U.S. President Barack Obama waves at the conclusion of his State of the Union speech before members of Congress in the House chamber of the U.S. Capitol January 20, 2015 in Washington, DC.
Alex Wong—Getty Images
By Merrill Fabry
Updated: January 30, 2018 9:16 PM ET | Originally published: January 12, 2016

Reagan started it.

In his 1982 State of the Union speech, Reagan did something new. Almost 200 years after George Washington gave the first annual message from the President to Congress, Reagan’s first State of the Union started a tradition by inviting Lenny Skutnik to attend.

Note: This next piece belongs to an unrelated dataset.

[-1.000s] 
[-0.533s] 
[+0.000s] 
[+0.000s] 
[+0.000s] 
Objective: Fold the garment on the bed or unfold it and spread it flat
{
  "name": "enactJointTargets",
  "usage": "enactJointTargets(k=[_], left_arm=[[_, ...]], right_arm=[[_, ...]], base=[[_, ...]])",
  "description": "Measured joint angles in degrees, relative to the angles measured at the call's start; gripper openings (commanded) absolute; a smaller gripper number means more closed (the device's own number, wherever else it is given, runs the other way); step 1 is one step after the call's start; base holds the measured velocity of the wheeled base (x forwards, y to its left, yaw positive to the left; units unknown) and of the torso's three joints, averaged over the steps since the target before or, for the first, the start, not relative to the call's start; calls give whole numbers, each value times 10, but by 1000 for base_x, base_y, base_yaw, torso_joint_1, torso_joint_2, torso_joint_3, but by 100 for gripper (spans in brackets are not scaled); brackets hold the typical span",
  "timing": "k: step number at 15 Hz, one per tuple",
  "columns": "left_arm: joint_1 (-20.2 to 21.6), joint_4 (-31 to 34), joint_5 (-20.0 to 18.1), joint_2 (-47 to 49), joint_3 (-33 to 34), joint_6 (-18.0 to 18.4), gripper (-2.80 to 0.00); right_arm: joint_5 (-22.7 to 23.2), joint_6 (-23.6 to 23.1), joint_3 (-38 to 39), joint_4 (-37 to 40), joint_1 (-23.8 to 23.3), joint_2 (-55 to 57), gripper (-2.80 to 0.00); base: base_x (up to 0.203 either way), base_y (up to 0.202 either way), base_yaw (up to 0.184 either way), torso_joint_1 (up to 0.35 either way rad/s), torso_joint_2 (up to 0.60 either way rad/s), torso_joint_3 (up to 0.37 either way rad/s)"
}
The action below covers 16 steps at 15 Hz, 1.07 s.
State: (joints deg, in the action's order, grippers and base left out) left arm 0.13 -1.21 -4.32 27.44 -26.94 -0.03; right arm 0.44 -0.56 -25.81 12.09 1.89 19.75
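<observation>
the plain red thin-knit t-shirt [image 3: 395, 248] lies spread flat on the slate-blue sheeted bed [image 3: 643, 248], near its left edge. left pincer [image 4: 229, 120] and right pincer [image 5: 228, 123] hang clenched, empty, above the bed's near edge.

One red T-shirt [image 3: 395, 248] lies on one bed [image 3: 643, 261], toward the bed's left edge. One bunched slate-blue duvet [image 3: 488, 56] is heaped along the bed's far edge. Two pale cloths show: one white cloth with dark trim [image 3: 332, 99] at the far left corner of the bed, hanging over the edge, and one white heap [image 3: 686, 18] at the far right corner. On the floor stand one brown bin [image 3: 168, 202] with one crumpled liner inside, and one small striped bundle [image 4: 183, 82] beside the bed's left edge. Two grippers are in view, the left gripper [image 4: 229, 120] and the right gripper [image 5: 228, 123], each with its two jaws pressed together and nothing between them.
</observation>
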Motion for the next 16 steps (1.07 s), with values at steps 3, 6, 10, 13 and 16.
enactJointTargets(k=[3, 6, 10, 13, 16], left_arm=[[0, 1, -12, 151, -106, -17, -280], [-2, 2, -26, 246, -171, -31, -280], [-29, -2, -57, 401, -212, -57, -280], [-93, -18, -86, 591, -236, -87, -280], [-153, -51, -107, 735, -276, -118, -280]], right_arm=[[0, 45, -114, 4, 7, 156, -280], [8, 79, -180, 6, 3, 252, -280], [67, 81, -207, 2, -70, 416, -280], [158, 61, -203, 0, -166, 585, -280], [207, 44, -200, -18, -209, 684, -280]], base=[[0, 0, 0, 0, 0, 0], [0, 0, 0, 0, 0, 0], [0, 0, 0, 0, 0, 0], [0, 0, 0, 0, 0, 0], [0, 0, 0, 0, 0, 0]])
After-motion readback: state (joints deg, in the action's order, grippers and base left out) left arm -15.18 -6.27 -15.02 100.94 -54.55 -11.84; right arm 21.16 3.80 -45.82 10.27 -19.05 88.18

Until two weeks earlier, Skutnik had been a relatively anonymous 28-year-old employee at the Congressional Budget Office. On Jan. 13, an Air Florida plane crashed into Washington D.C.’s 14th Street bridge. Skutnik jumped into the Potomac to pull a victim ashore, gaining national notoriety along the way. But Reagan’s appreciation didn’t stop with the invitation to watch the speech, and as Reagan discussed “the spirit of American heroism at its finest” he also spoke of “the heroism of one of our young government employees, Lenny Skutnik, who, when he saw a woman lose her grip on the helicopter line, dived into the water and dragged her to safety.” The audience rose to their feet to applaud Skutnik’s actions.

TIME reported in 1982 that Skutnik “was a bit unnerved when Nancy Reagan sat down next to him in the House gallery” and he wasn’t expecting to be called out by name. As the crowd clapped, “Skutnik, looking slightly stricken, stood up with the help of a shove from behind. ‘My mind went blank, I didn’t move a muscle. I was stunned. Not many people get standing ovations, and for somebody like me…’”

Thus Reagan launched the inclusion in the State of the Union routine of what speechwriters henceforth called “Skutniks,” meaning guests invited to attend the State of the Union who are also honored in the text of the President’s speech. Not every year has a “Skutnik,” but since then every president has invited ordinary citizens whose actions and lives exemplify themes and ideals of the speech to attend and praised their actions during the speech.

Though Reagan’s next State of the Union didn’t mention any guest by name, he was back at it in 1984, mentioning Sergeant Stephen Trujillo’s participation in U.S. military action in Grenada. George Bush continued the practice and Bill Clinton expanded the guest list. In 2015, President Obama’s speech included the names of four of his more than 20 guests.